While a number of well-known retailers’ online payment websites, including Ticketmaster and British Airways, were compromised with formjacking code in recent months, small and medium-size retailers are, by and large, the most widely compromised.

Symantec, the top cyber security company, says its research reveals cyber criminals may have collected tens of millions of dollars last year, stealing consumers’ financial and personal information through credit card fraud and sales on the dark web. Just 10 credit cards stolen from each compromised website could result in a yield of up to $2.2 million each month, with a single credit card fetching up to $45 in the underground selling forums. With more than 380,000 credit cards stolen, the British Airways attack alone may have allowed criminals to net more than $17 million.

Symantec’s latest Internet Security Threat Report also discovered:

  1. Nearly one in ten targeted attack groups now use malware to destroy and disrupt business operations; up 25% compared to 2017
  2. Attackers enhance tried-and-tested tactics including spear-phishing, hijacking legitimate tools, and malicious email attachments
  3. Enterprise ransomware infections jumped by 12%
  4. Cloud resources are increasingly easy targets for digital thieves with more than 70 million records stolen or leaked from poorly configured S3 public cloud storage buckets
  5. More attackers display interest in compromising operational and industrial control systems with the potential for sabotage


In recent years, ransomware and cryptojacking, where cyber criminals harness stolen processing power and cloud CPU usage from consumers and enterprises to mine cryptocurrency, were the go-to methods for cyber criminals looking to make easy money.
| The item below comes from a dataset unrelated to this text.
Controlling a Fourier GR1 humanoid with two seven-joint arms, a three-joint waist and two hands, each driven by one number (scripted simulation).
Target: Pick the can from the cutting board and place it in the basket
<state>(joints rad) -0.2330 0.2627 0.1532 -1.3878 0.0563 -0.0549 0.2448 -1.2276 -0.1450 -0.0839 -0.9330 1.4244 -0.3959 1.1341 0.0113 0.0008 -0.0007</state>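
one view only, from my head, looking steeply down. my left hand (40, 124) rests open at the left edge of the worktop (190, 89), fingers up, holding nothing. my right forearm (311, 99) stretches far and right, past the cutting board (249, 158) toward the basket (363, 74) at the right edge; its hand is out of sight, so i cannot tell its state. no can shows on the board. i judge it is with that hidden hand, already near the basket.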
However, 2018 brought drop-offs in activity and diminishing returns, primarily due to declining cryptocurrency values and increasing adoption of cloud and mobile computing, rendering attacks less effective. For the first time since 2013, ransomware infections declined, dropping by 20%.


Symantec also notes the same security mistakes that were made on PCs during their initial adoption by the enterprise are now happening in the cloud. A single misconfigured cloud workload or storage instance could cost a company millions of dollars or land it in a compliance nightmare. In the past year alone, more than 70 million records were stolen or leaked from poorly configured S3 buckets. There are also numerous, easily-accessible tools that allow attackers to identify misconfigured cloud resources on the internet.

Internet of Things

While the volume of Internet of Things (IoT) attacks remains high and consistent with 2017 levels, the profile of IoT attacks is changing dramatically. Although routers and connected cameras make up the largest percentage of infected devices (90%), almost every IoT device has been proven vulnerable, with everything from smart light bulbs to voice assistants creating additional entry points for attackers.

Smart Phones

Smart phones could arguably be the greatest spying device ever created – a camera, a listening device and location tracker all in one that is willingly carried and used wherever its owner goes. While already targeted by nation-states for traditional spying, smart phones have also become a lucrative means by which to collect consumers’ personal information, with mobile app developers existing as the worst offenders.

According to Symantec research, 45% of the most popular Android apps and 25% of the most popular iOS apps request location tracking, 46% of popular Android apps and 24% of popular iOS apps request permission to access your device’s camera, and email addresses are shared with 44% of the top Android apps and 48% of the most popular iOS apps.

Digital tools that gather cellphone data for tracking children, friends, or lost phones are also on the rise and clearing the way for abuse to track others without consent. More than 200 apps and services offer stalkers a variety of capabilities, including basic location tracking, text harvesting, and even secret video recording.

Other Frauds

Identity theft is the biggest pain-in-the-tookus for Americans, affecting more than 500,000 per year. Unlike hacking your computer, cell phone or other devices, identity theft is usually low-tech committed by unsophisticated slime balls.

Ransomware attacks continue to plague businesses of all sizes including tiny firms, possibly costing U.S. business $100 billion this year. Healthcare firms and even religious organizations have been targeted. Students are also a prime target. While, individuals are targeted too, most hackers go where the money is.